● Problem to solve:
Whatever the data contains, copy all of it exactly.

+--

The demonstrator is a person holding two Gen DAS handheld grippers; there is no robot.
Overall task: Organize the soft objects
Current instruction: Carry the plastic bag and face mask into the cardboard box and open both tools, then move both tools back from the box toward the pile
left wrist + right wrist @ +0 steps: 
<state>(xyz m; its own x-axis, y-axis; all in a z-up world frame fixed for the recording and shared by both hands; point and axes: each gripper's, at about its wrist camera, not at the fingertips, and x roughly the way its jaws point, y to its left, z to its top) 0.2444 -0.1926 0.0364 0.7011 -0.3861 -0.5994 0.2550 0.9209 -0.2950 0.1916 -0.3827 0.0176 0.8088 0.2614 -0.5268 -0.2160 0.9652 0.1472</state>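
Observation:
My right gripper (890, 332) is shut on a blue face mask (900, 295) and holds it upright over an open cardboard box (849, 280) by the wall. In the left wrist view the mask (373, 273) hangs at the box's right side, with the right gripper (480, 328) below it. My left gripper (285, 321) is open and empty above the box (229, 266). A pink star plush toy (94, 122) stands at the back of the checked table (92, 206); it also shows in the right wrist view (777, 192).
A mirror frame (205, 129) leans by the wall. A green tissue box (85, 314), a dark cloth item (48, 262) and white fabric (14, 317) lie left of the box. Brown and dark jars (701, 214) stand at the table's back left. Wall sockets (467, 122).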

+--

● Your response:
The demonstrator is a person holding two Gen DAS handheld grippers; there is no robot.
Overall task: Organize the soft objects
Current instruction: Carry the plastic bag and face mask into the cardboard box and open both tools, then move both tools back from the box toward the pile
left wrist + right wrist @ +0 steps: 
<state>(xyz m; its own x-axis, y-axis; all in a z-up world frame fixed for the recording and shared by both hands; point and axes: each gripper's, at about its wrist camera, not at the fingertips, and x roughly the way its jaws point, y to its left, z to its top) 0.2444 -0.1926 0.0364 0.7011 -0.3861 -0.5994 0.2550 0.9209 -0.2950 0.1916 -0.3827 0.0176 0.8088 0.2614 -0.5268 -0.2160 0.9652 0.1472</state>
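Observation:
My right gripper (890, 332) is shut on a blue face mask (900, 295) and holds it upright over an open cardboard box (849, 280) by the wall. In the left wrist view the mask (373, 273) hangs at the box's right side, with the right gripper (480, 328) below it. My left gripper (285, 321) is open and empty above the box (229, 266). A pink star plush toy (94, 122) stands at the back of the checked table (92, 206); it also shows in the right wrist view (777, 192).
A mirror frame (205, 129) leans by the wall. A green tissue box (85, 314), a dark cloth item (48, 262) and white fabric (14, 317) lie left of the box. Brown and dark jars (701, 214) stand at the table's back left. Wall sockets (467, 122).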

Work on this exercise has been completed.